- **Problem details**: Which of the lines below contain the string "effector"? Copy each one.
* * * * * * *
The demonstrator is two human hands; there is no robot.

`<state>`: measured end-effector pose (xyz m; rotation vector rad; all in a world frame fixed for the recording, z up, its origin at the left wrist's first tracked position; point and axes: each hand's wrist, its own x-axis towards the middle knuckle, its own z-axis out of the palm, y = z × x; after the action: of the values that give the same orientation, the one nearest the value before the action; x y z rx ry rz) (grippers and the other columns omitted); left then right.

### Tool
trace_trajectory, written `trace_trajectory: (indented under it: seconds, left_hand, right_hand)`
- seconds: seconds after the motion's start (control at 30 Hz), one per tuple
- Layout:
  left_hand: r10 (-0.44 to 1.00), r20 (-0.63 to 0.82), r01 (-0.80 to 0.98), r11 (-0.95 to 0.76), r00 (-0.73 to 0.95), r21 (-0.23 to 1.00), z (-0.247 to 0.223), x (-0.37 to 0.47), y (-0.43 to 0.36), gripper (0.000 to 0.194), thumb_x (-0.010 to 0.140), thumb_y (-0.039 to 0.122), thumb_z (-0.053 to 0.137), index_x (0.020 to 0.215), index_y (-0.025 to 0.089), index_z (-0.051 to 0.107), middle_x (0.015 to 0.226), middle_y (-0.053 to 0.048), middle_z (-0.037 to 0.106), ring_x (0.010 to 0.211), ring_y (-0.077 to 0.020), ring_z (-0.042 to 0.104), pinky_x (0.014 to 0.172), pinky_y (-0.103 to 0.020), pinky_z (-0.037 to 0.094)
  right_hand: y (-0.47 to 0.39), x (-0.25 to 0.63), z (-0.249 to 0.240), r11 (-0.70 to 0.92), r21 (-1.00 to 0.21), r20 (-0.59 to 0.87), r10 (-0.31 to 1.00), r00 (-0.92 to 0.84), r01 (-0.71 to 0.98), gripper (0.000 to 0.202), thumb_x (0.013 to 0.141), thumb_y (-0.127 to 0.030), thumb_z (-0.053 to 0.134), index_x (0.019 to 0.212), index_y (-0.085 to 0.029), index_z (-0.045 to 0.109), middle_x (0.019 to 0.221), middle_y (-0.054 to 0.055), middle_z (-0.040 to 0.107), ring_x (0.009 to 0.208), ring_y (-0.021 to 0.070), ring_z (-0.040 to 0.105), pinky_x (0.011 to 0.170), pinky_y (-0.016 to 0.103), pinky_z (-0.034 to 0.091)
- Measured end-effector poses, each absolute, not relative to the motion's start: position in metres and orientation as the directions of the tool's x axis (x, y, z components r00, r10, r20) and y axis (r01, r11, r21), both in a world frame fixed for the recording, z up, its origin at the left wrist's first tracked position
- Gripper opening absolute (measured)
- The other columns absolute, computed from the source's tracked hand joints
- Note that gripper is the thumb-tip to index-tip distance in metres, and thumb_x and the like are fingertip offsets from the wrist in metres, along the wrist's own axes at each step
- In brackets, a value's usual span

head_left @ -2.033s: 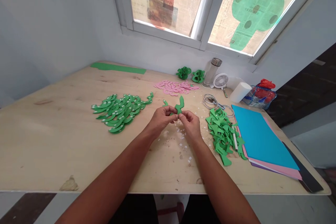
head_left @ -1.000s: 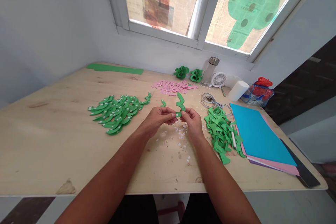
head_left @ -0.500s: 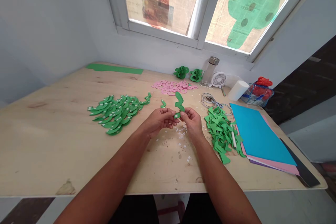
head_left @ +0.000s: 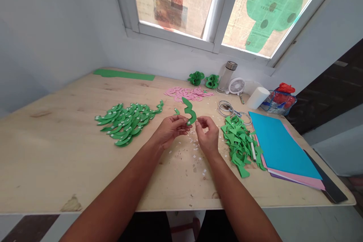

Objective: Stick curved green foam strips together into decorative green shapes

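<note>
My left hand (head_left: 173, 130) pinches the lower end of a wavy green paper cutout (head_left: 191, 112), which stands up above the fingertips and carries a small white patch near its lower edge. Just right of the cutout is my right hand (head_left: 208, 134), its thumb and forefinger drawn together; whether anything tiny sits between them I cannot make out. Behind the left fingers a small green cutout (head_left: 176, 111) lies partly hidden on the table. Tiny white paper bits (head_left: 195, 147) are scattered below the hands. To the left, a heap of curved green cutouts (head_left: 129, 123) shows white patches.
Green scraps (head_left: 239, 143) and a white marker (head_left: 252, 148) lie right, beside blue sheets (head_left: 283, 145). Tape rolls (head_left: 225, 108), pink cutouts (head_left: 187, 93), green paper balls (head_left: 196, 78), a bottle (head_left: 227, 75), a fan (head_left: 236, 85) and a white roll (head_left: 258, 97) stand farther back.
My right fingers have come off the green cutout and moved slightly right. The cutout has turned in my left hand and shifted a little left.
</note>
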<state>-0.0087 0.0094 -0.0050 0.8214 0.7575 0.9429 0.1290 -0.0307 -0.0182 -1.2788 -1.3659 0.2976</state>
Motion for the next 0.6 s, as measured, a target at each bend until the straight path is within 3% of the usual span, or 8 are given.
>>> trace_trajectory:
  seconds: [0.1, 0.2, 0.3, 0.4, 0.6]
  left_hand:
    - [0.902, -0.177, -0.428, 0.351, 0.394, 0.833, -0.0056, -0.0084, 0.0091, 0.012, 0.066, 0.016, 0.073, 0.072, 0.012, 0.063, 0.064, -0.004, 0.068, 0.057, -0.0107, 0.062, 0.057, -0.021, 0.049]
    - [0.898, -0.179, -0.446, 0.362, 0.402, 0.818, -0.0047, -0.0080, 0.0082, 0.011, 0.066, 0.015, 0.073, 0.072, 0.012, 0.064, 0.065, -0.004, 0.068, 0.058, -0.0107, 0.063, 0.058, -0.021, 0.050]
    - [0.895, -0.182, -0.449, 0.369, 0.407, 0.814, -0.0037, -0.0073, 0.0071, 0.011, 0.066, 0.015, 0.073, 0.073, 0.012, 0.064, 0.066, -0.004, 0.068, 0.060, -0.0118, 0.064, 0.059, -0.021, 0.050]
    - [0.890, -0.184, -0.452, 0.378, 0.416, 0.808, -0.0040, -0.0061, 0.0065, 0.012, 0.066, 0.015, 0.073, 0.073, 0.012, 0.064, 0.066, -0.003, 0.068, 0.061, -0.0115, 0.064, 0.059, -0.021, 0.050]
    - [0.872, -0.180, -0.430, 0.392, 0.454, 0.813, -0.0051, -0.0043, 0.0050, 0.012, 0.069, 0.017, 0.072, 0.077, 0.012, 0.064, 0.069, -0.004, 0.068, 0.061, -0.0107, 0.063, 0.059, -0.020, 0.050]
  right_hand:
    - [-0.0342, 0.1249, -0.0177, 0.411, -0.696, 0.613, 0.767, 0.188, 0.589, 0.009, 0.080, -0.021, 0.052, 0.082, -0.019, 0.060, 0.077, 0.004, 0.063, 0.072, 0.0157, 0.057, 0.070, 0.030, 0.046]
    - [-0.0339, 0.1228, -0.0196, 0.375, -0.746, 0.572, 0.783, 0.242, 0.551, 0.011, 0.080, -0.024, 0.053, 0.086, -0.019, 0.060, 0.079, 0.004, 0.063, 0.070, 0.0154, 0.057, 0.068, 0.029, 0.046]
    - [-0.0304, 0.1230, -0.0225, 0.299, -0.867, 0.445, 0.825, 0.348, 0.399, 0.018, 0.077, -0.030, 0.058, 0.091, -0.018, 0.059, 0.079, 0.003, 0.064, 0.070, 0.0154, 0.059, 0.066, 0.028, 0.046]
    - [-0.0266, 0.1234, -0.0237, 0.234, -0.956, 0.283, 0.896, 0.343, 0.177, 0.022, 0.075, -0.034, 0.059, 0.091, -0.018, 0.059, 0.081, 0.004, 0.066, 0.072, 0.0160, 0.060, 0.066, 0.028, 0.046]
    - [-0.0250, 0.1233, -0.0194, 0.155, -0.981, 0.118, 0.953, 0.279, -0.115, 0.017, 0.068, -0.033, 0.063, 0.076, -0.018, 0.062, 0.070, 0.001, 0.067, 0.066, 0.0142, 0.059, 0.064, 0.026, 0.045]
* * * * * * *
- **Exercise solution**:
`<state>`: measured end-effector pose (xyz m; rotation vector rad; all in a world frame fixed for the recording, z up, its origin at the left wrist's first tracked position; point and axes: each hand's wrist, its own x-axis towards the middle knuckle, its own z-axis out of the palm, y = z × x; after the action: of the values that give the same orientation, the one nearest the value before the action; x y z rx ry rz) (grippers and the other columns omitted); left then right.
- Measured end-effector poses, each absolute, not relative to the motion's start: position in metres and orientation as the directions of the tool's x axis (x, y, z components r00, r10, r20) and y axis (r01, r11, r21), both in a world frame fixed for the recording, z up, its origin at the left wrist's first tracked position

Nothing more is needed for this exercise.